Il s’appelle Arthur Gillet, il a 27 ans et il a fait l’école des beaux-arts de Rennes. Lundi 23 septembre, il se rend au vernissage de l’exposition Masculin/masculin consacrée au nu masculin dans l’art au musée d’Orsay, à Paris, son carton d’invitation en main. Une fois sur place, il se glisse discrètement dans un petit couloir derrière un tableau et se déshabille. Puis, Arthur se balade nu, son sac en bandoulière, dans l’exposition. Une vidéo est tournée au téléphone par le magazine WAD.
Simple coup de pub’ orchestré par le magazine ? “Pas du tout”, nous répond Arthur Gillet, contacté par téléphone, “j’ai un ami qui bosse chez WAD. Je lui avais dit il y a quelques temps sur le ton de la plaisanterie que ça me ferait rire d’aller à l’expo nu. Il a proposé de m’accompagner.” L’idée du happening lui est venue comme un trait d’esprit : “Je trouvais ça drôle de rapprocher les œuvres [représentant des nus masculins - ndlr] d’un modèle mais de manière naturelle, en visitant l’expo tout nu”. A sa grande surprise, pas de scandale du côté des visiteurs. Certains lui ont souri, d’autres lui ont demandé s’ils pouvaient poser avec lui pour une photo.

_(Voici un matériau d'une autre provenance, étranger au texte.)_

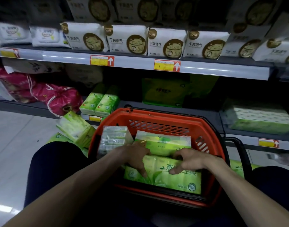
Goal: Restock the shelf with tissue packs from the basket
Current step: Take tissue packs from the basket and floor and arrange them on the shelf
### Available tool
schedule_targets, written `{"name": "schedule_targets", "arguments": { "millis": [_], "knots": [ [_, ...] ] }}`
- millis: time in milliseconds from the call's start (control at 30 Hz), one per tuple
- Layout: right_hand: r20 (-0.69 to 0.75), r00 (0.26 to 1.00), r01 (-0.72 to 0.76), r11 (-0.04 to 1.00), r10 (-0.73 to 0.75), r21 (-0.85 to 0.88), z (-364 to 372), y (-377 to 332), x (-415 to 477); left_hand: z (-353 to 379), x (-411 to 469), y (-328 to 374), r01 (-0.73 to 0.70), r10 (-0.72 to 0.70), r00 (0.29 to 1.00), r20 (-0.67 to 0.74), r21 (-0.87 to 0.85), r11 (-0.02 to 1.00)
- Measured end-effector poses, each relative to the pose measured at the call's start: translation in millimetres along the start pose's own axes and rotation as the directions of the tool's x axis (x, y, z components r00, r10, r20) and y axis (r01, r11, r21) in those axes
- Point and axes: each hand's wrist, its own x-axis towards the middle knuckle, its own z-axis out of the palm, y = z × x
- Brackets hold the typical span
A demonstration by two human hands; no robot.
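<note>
A red basket [158,119] sits between my knees in front of the low shelf [171,110]. Inside it lies a large green tissue pack [163,179] nearest me, a second green pack [163,142] behind it, and a clear-wrapped pack [114,138] upright at the left. My left hand [134,157] and my right hand [188,159] both rest on the top edge of the nearest green pack, fingers curled over it. Two small green packs [99,102] stand on the low shelf.
Green packs [75,128] lie on the floor left of the basket. Pink drawstring bags [58,97] fill the shelf's left side, a large green bag [163,92] stands behind the basket, and a wide green pack [258,118] lies at the right. White cat-print packs [166,42] line the upper shelf.
</note>
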Motion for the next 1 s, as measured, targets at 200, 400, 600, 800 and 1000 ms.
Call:
{"name": "schedule_targets", "arguments": {
  "millis": [200,400,600,800,1000],
  "knots": [
    [-0.041,0.997,0.075,0.996,-0.073,0.052,-8.1,5.8,-5.9,-5.9,-7.7,-2.5,-0.050,0.036,0.988,-0.149,-0.091,0.995],
    [-0.462,0.883,0.133,0.989,-0.086,0.070,-33.9,18.9,-13.5,-21.2,-23.4,2.2,-0.145,-0.006,0.908,-0.420,-0.328,0.934],
    [-0.735,0.656,0.204,0.897,0.172,0.392,-21.3,9.7,-11.5,-39.2,-39.8,-18.0,-0.185,-0.100,0.926,-0.365,-0.667,0.721],
    [-0.507,0.830,0.194,0.733,0.231,0.652,-4.6,-15.8,-12.8,-49.9,-64.6,-31.8,-0.217,-0.146,0.948,-0.282,-0.911,0.352],
    [-0.249,0.966,0.257,0.419,-0.075,0.871,9.1,-98.3,-7.8,-39.7,-63.6,-41.6,-0.195,-0.273,0.946,-0.173,-0.979,-0.053]
  ]
}}
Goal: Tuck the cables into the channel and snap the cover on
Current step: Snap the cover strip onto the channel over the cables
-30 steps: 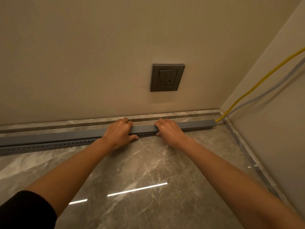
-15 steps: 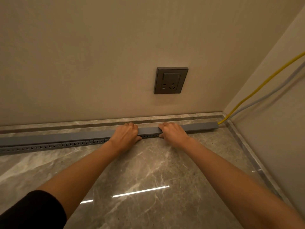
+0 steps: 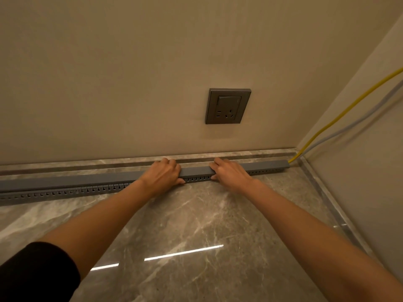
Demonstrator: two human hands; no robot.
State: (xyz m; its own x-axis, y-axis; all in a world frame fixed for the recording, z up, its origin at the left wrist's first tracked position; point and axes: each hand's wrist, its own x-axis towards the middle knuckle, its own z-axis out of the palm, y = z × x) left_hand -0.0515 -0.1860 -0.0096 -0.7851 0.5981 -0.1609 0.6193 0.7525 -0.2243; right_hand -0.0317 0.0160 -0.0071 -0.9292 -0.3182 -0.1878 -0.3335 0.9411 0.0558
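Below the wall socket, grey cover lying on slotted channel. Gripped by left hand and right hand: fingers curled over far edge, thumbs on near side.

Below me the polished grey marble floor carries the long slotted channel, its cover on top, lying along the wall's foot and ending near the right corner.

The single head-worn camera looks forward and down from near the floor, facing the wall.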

Même le service de sécurité s’est laissé gagner par le happening. Si le directeur de la surveillance lui a fait promettre de ne pas réitérer l’expérience, il lui a tout de même conseillé d’écrire une lettre au directeur du musée pour lui proposer de réaliser une performance dans un cadre plus officiel.
“J’ai eu l’impression de visiter un salon du design masculin”
Arthur a aussi voulu faire ce happening parce qu’il trouvait “courageux” de consacrer une exposition au nu masculin, “un sujet très sensible“. Pourtant, le jeune homme se dit “déçu” :
“J’ai eu l’impression de visiter un salon du design masculin avec l’homme assis, homme allongé, l’homme dans la nature, l’homme fort, sans aucun commentaire critique. Les nus dénotaient une sensibilité homosexuelle, qu’Orsay n’assume pas du tout. L’expo aurait pu devenir un outil critique à des fins plus féministes, en remettant en cause le référent universel du masculin, l’érotisation exclusive du corps féminin. Mais j’ai eu l’impression d’une expo à la gloire du masculin.”
Niveau performance, l’artiste n’en est pas à son coup d’essai. Il a réalisé un happening cette année au musée d’Art moderne à l’occasion de l’exposition consacrée à Keith Haring. Habillé, Arthur a dansé au sein de l’expo avec des ”personnages de la nuit parisienne“, ghetto blaster sur l’épaule. Il a réitéré l’expérience quelques temps plus tard en pleine rue de Paris, vêtu d’un simple fundoshi (sous-vêtement japonais pour homme laissant apparaître les fesses) et accompagné d’une bande d’amis danseurs. “On aime danser dans la rue vêtus de tenues improbables“.
Arthur fait même des émules : le lendemain de son action, un autre jeune homme (dont l’identité n’a pas été révélée) prenait la pose dans le plus simple appareil devant le musée, entre une affiche d’une photographie de Pierre et Gilles datant de 2001 et une autre du tableau Berger Pâris de Jean-Baptiste Desmarais de 1787, accrochées sur la façade. “Oui, j’aimerais bien être à l’origine d’un mouvement !“, avoue-t-il en riant.